EXERCISE OBJECTIVE >> Everything from the line with "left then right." to the line with "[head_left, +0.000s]" in the listing below, both lines included, needs to be copied exactly, apart from the pictures.

┌────────

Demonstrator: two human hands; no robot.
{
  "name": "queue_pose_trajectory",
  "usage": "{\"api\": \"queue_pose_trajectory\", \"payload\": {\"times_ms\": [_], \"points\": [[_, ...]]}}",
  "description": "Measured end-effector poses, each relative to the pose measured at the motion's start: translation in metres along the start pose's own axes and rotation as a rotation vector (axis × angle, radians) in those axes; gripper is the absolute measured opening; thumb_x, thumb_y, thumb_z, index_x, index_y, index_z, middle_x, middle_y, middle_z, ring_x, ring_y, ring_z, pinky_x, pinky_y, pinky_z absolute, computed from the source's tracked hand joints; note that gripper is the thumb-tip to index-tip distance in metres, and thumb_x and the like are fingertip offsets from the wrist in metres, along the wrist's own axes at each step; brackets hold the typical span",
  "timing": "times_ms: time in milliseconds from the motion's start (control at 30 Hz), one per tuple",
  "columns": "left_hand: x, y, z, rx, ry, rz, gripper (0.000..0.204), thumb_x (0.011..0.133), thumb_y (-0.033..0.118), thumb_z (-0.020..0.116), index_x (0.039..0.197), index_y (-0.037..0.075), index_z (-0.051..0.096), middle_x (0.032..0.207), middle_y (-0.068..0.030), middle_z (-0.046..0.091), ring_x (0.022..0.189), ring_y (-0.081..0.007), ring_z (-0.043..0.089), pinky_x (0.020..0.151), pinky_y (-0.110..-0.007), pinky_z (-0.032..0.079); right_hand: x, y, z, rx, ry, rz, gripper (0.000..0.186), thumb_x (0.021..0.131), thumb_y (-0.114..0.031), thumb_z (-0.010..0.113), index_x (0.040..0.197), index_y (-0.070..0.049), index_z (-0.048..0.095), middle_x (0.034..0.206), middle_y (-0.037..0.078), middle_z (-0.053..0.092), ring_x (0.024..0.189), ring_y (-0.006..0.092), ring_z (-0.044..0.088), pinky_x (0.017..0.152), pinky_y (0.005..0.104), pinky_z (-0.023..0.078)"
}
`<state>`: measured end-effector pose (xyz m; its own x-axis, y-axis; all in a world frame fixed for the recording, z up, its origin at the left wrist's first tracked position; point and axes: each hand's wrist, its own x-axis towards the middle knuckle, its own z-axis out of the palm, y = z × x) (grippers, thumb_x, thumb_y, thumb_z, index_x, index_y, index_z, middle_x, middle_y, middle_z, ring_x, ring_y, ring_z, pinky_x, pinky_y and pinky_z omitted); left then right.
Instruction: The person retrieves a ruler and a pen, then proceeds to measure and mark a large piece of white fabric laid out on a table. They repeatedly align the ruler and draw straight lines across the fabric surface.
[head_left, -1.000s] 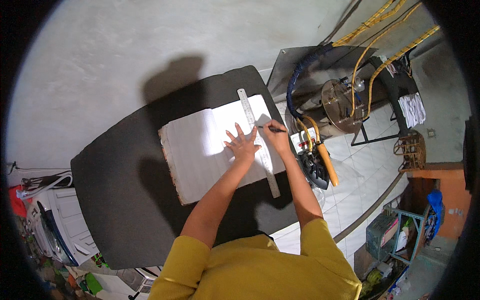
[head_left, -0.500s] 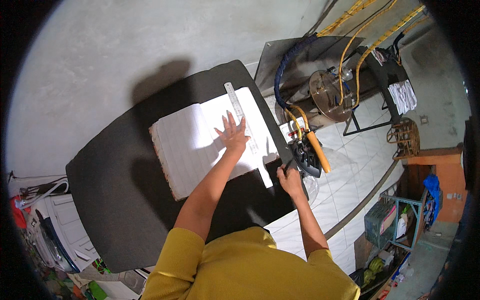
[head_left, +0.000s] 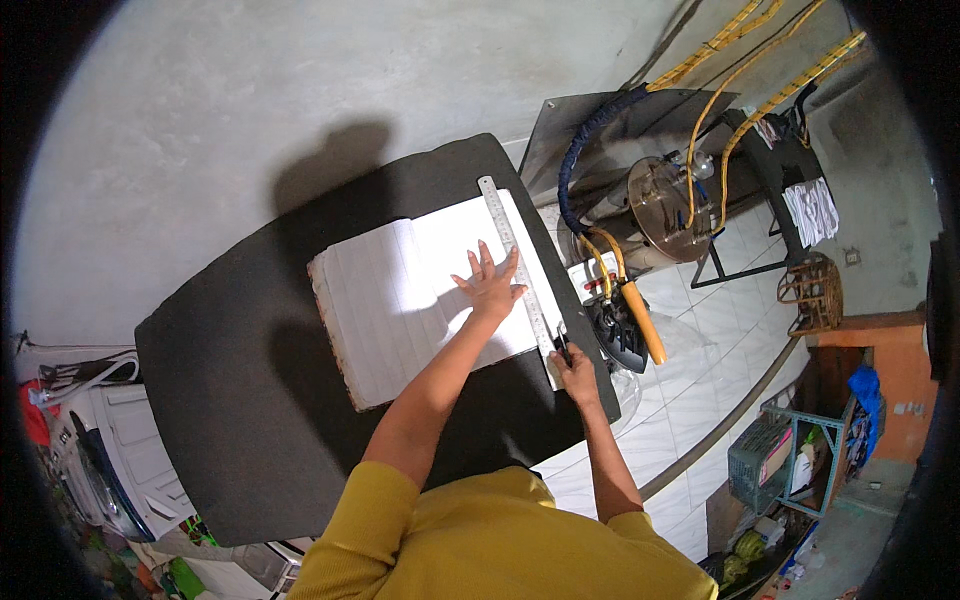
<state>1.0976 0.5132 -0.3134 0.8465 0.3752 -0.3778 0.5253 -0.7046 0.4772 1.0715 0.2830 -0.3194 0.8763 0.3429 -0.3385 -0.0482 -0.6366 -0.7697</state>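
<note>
One dark, cloth-covered tabletop [head_left: 230, 400] slants across the room, its far edge along a grey wall [head_left: 200, 150] and its near edge against a person in a mustard-yellow top [head_left: 500, 540]. An open notebook [head_left: 375, 300] with ruled white pages lies toward the tabletop's right edge; only a narrow dark strip separates the two, while a broad stretch of cloth runs from the notebook's worn left side to the left edge, leaving ample room that way. Just past the right edge stands a black iron with an orange-yellow handle [head_left: 640, 318], crowding that side. A metal ruler [head_left: 502, 222] crosses the right-hand page lengthwise, near its outer margin, both ends reaching beyond the paper. The left hand [head_left: 490, 292], fingers spread wide, presses over the page and the ruler's middle. The right hand [head_left: 578, 378], fingers drawn in around a slim dark tool [head_left: 563, 343], works beside the ruler's lower end, close to the tabletop's near right corner; whether it touches the ruler cannot be told, nor can the tool's exact kind.
</note>
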Motion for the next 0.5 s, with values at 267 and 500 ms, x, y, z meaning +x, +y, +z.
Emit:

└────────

RESULT OF THIS TASK >>
`<state>`: measured end-effector pose (xyz m; its own x-axis, y-axis; all in a world frame fixed for the recording, z up, its origin at the left wrist's first tracked position; point and axes: each hand's wrist, its own x-axis towards the middle knuckle, its own z-axis out of the palm, y = z × x) (grippers, thumb_x, thumb_y, thumb_z, index_x, index_y, index_z, middle_x, middle_y, middle_z, ring_x, ring_y, ring_z, pinky_x, pinky_y and pinky_z omitted); left then right.
Instruction: The person retrieves a ruler and a pen, then proceeds to measure and mark a large piece of white fabric laid out on a table. They repeatedly align the ruler and draw straight lines across the fabric surface.
[head_left, -1.000s] 
[head_left, -0.500s] 
[head_left, +0.000s] 

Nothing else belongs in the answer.